Mesmo antes de começar, este debate agendado pelo Bloco de Esquerda sobre a preparação do próximo ano letivo já tem um mérito, que é o desconfinamento do ministro da Educação. Ficamos a saber três coisas: que o ano letivo vai começar entre 14 e 17 de setembro, que as primeiras cinco semanas de aulas serão para recuperação e que o Governo tem preferência pelo ensino presencial em todos os ciclos”, disse Joana Mortágua na abertura do debate, marcado pelo BE, para debater o projeto de lei para a redução de alunos por turma.

No entanto, na perspetiva da deputada bloquista, sobre as “regras para o ensino presencial” continua sem se saber “nada”.

O facto é que, apesar dos anúncios, estamos no final de junho e o Governo ainda não tem, ou pelo menos não mostra, um plano de organização para as escolas em tempos de pandemia”, criticou.

Para Joana Mortágua, “o silêncio é tão pesado que o Orçamento Suplementar falou pelo ministro” e, o que diz ao país, “é que não haverá nem um cêntimo para reforço da escola pública presencial”.

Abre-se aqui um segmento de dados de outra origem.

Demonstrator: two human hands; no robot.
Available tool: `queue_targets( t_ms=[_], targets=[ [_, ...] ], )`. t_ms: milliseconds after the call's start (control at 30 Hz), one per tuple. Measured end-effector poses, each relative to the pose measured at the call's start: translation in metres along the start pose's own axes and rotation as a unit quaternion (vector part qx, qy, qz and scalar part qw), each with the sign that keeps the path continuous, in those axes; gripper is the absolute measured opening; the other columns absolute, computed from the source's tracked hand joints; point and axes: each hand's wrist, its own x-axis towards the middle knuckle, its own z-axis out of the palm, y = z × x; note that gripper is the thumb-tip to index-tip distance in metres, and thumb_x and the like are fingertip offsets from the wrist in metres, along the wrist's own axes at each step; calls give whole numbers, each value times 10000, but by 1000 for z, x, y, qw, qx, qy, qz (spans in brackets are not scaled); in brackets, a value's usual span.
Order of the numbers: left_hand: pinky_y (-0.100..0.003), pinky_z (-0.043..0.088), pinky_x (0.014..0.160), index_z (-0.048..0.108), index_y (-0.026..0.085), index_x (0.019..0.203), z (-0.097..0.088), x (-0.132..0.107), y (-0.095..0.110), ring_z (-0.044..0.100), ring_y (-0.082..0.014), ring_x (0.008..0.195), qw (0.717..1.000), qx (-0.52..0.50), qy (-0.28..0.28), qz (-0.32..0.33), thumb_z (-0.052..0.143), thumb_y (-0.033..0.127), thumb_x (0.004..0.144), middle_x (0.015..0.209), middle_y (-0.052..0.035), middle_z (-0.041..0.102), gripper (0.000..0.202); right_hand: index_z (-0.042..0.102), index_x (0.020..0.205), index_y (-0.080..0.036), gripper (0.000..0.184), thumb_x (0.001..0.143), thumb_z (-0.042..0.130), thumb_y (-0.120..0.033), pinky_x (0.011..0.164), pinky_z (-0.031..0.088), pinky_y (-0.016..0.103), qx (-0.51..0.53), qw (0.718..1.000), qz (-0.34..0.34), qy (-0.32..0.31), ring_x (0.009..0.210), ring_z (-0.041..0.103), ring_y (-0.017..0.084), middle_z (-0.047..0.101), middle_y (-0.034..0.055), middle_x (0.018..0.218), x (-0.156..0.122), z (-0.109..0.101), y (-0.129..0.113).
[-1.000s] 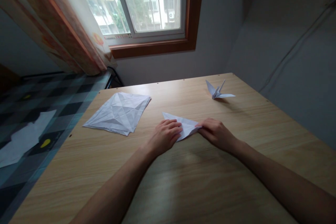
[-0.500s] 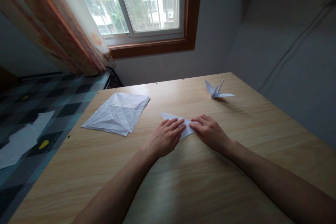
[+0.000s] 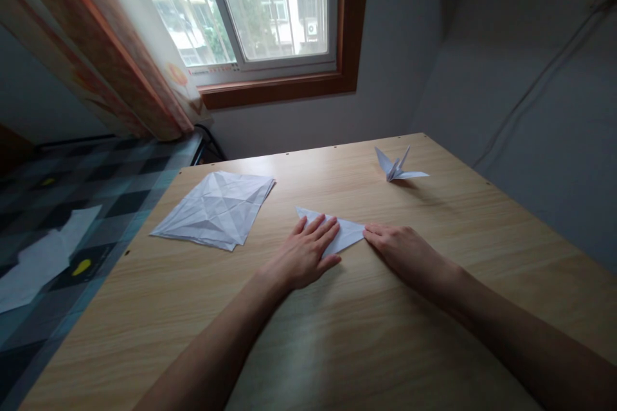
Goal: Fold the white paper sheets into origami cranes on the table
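Observation:
A piece of white paper, folded into a triangle, lies flat on the wooden table. My left hand rests palm down over its left part, fingers stretched out and spread, hiding some of the paper. At the triangle's right-hand tip is my right hand, its fingers pressed together on the corner. Beyond that hand, near the far edge, stands a white origami crane with wings raised.
Several creased white paper sheets lie stacked on the table's left. Further left, white paper pieces lie on a checked cloth. A window with a patterned curtain is behind the table.
My right hand has slid rightward along the folded paper to its tip, uncovering more of it. The fingers of my left hand have spread, with the thumb moved outward.

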Motion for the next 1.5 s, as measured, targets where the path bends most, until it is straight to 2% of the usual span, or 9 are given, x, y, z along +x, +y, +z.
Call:
queue_targets(
  t_ms=[200,433,633,767,900,1067,1133,1367,1500],
  targets=[
    [-533,169,1179,353,224,1490,4,0,-2,280,-317,1453,999,-21,30,11,431,581,937,1561,-94,342,663,666,883,-126,145,869,544,-49,656,458,298,-79,995,-59,-1,778,668,225,712,110,862,4,0,12],
    [-560,234,1149,406,195,1453,4,-2,-1,350,-334,1415,997,-30,68,20,483,530,930,1521,-119,412,626,659,831,-140,143,897,549,-77,619,389,283,-102,980,-134,104,677,594,180,677,66,747,9,12,29],
    [-439,420,1023,630,204,1199,5,-4,-1,590,-265,1183,981,-29,178,72,552,286,894,1241,-96,673,326,673,912,-173,175,910,517,-92,705,460,322,-17,940,-155,305,729,579,186,674,56,783,7,14,37],
    [-338,504,859,700,202,1012,-1,-5,7,684,-199,924,934,-133,326,65,550,231,886,1004,-86,746,197,586,1210,-238,336,877,624,-212,812,516,387,190,872,-23,450,912,613,220,648,77,1020,6,22,25],
    [-242,477,596,694,155,774,-11,-2,19,619,-140,615,830,-335,442,-57,552,292,897,678,-27,692,233,431,1372,-269,751,742,760,-511,844,545,429,480,780,57,397,1036,610,258,529,125,1267,13,30,12],
    [-251,462,538,678,128,680,-13,8,28,576,-146,565,694,-571,411,-151,676,442,779,610,-14,650,329,568,1193,-217,641,686,785,-544,691,574,359,700,683,82,193,807,663,195,631,90,1074,36,24,-12],
    [-252,450,519,682,129,674,-9,11,29,562,-144,543,661,-619,392,-164,716,471,729,598,-14,644,347,615,1104,-197,538,697,781,-506,658,567,335,726,661,92,167,756,662,180,670,65,979,47,20,-24],
    [-245,476,556,681,122,750,6,11,13,572,-137,567,614,-667,383,-179,765,492,694,626,-11,642,383,710,801,-160,335,618,825,-416,560,521,295,747,623,148,179,628,640,174,717,27,709,72,30,-37],
    [-212,416,454,607,136,632,11,13,-2,495,-99,463,609,-657,392,-207,744,608,682,526,19,552,494,661,642,-144,341,626,820,-446,431,429,232,729,640,173,170,449,551,113,646,4,544,69,39,-28]
  ],
)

No pedido de esclarecimento pelo PS, o deputado Porfírio Silva considerou “oportuno o debate que o BE propõe hoje quando o Ministério da Educação está a auscultar os parceiros educativos para afinar o plano de abertura do próximo ano letivo”.

Enfrentamos o próximo ano letivo com os olhos postos na missão da escola pública. O grande desafio é fazer do próximo ano letivo mais uma jornada de educação para todos. É com os olhos postos nesse objetivo que temos de visar o pleno regresso ao ensino presencial e daqui saudamos o Governo por ter assumido claramente essa missão”, disse o socialista.

Na perspetiva de Porfírio Silva “não existe só o orçamento suplementar” e há todos “os meios do Orçamento do Estado em vigor e do Programa de Estabilização Económica e Social.

Concretamente sobre o projeto de lei do BE, o deputado do PS questionou se “será adequado prescrever agora uma redução de alunos por turma, sem se saber a situação daqui a três meses”.

Pelo CDS-PP, a deputada Ana Rita Bessa acusou o BE de “aproveitamento político” de uma “situação séria” ao trazer de novo um tema que é da agenda bloquista, a redução de alunos por turma, “à boleia de uma ideia de segurança”.

A senhora deputada acha que as escolas vão aumentar os metros quadrados até setembro”, perguntou, querendo ainda saber qual o impacto financeiro desta medida.

Na resposta, Joana Mortágua disse à deputada centrista que “mudam-se os líderes, mantenham-se as vontades”, considerando que “deputada é e sempre foi contra a diminuição de alunos por turma, porque sempre foi contra o investimento na escola pública”.

Só a diminuição de alunos por turma, só o afastamento social é que poderá permitir o regresso das crianças à escola”, defendeu a bloquista, esperando que o CDS-PP, como já fez noutras alturas, mude de posição sobre este projeto de lei.